→ **TO DO**
State the number of lines in the following data that contain the string "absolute", and nothing else.

---------- DATA TO USE

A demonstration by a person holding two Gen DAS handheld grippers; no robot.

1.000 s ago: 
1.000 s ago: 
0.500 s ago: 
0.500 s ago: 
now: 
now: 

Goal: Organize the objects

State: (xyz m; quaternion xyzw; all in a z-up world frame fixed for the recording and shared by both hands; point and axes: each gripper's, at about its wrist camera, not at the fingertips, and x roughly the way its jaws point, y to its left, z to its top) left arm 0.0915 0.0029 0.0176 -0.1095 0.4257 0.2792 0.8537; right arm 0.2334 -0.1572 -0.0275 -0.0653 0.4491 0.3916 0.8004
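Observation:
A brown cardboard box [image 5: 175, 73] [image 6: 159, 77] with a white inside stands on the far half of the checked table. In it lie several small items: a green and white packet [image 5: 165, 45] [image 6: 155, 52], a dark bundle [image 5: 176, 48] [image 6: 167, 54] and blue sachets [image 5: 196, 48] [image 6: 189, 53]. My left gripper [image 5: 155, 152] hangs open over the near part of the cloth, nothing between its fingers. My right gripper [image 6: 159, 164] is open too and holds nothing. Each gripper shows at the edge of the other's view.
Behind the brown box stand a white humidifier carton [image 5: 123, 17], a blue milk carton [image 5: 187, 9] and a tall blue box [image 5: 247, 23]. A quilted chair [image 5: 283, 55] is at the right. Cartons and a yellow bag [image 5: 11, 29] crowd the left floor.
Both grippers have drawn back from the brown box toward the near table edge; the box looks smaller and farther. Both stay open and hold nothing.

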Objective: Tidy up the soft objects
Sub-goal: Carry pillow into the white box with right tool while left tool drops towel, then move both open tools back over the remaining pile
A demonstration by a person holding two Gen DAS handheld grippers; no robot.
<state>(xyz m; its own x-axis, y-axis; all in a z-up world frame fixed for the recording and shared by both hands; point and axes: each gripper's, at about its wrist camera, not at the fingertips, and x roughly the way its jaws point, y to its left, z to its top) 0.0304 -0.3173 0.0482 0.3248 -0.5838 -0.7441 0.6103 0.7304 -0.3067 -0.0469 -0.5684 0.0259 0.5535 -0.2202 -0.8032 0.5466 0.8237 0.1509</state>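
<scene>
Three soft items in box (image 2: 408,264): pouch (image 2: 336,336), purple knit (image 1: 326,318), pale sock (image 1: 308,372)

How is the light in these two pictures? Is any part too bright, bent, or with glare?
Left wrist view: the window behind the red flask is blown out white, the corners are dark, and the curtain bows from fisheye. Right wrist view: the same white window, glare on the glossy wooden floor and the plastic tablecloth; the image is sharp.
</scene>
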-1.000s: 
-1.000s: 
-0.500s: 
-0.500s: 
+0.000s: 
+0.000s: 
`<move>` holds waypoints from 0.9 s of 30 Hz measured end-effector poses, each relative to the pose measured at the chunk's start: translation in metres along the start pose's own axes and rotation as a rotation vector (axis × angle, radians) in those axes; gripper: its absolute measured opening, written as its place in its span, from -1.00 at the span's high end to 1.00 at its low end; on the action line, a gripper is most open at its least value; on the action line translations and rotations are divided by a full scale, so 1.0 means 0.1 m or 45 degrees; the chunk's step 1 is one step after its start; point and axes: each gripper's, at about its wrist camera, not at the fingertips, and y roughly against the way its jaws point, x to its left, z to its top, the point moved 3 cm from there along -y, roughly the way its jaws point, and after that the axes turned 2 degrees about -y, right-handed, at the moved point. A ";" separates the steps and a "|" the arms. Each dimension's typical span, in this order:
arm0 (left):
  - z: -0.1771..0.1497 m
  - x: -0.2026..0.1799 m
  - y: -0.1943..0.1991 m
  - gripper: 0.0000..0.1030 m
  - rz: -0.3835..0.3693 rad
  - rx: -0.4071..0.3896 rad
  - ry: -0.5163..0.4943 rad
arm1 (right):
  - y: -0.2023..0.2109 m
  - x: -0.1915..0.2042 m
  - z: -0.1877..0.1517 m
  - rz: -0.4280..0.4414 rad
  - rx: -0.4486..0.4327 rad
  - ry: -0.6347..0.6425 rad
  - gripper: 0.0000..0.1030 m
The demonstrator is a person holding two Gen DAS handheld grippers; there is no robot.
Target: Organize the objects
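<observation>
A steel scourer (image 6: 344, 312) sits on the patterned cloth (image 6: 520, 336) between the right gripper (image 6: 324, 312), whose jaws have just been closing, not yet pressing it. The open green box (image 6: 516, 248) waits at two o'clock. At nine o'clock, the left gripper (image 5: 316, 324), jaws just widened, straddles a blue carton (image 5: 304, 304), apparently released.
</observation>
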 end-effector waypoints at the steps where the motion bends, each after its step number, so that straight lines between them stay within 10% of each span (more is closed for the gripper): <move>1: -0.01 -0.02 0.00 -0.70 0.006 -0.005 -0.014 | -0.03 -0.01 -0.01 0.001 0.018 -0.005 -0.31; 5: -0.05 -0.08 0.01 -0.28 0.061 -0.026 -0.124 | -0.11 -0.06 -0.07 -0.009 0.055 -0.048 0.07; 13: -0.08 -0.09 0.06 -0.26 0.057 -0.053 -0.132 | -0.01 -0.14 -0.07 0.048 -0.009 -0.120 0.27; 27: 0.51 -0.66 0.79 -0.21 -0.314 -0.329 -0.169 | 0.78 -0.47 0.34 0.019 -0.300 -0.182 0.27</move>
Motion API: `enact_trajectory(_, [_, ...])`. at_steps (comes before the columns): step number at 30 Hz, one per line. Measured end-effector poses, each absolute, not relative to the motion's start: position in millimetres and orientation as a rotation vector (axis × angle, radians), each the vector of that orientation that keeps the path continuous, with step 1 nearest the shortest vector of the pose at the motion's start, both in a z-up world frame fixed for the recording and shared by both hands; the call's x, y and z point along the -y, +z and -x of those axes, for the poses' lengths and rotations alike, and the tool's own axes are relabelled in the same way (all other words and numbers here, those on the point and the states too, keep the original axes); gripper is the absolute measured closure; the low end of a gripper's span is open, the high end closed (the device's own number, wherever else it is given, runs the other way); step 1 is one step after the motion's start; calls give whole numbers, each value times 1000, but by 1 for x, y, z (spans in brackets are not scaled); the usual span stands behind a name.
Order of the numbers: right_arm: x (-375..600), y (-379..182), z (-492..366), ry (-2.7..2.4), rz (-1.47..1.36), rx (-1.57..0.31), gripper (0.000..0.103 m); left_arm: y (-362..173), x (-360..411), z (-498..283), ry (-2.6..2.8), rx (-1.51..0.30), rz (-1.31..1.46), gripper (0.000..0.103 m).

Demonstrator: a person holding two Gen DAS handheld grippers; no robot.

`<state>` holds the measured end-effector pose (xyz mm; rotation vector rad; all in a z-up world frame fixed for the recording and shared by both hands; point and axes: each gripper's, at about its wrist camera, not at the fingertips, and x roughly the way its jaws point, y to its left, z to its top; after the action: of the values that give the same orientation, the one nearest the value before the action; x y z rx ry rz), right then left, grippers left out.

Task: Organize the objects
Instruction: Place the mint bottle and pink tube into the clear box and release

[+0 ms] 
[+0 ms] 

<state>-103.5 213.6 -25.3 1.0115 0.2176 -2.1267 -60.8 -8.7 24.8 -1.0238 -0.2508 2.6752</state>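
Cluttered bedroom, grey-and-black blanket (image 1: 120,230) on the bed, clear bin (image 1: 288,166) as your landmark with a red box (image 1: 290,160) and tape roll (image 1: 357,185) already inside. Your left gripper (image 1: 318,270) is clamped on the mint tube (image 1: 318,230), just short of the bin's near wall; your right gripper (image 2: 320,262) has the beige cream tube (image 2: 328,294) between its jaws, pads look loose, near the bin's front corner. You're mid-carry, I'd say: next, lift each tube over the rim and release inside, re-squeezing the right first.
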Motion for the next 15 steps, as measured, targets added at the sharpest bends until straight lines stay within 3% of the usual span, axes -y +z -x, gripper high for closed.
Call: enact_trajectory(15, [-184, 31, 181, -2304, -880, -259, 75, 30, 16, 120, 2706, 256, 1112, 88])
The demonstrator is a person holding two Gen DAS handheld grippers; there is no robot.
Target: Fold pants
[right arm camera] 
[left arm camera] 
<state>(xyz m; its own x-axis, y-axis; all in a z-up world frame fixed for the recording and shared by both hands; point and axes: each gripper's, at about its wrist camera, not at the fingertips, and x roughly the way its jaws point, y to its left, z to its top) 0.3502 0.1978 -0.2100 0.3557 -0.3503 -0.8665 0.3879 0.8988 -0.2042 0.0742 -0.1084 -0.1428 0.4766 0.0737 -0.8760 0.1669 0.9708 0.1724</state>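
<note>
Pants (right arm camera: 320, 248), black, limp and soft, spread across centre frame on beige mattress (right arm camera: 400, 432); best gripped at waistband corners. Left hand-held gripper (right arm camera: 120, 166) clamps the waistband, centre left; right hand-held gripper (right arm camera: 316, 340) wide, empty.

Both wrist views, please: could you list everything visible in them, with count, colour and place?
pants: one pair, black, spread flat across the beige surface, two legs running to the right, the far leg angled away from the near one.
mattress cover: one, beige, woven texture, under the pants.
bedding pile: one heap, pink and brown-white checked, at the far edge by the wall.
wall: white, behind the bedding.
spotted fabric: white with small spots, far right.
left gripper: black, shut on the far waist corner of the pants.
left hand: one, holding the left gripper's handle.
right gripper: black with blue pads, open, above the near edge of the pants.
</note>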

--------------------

→ **RESPONSE TO THIS TASK**
2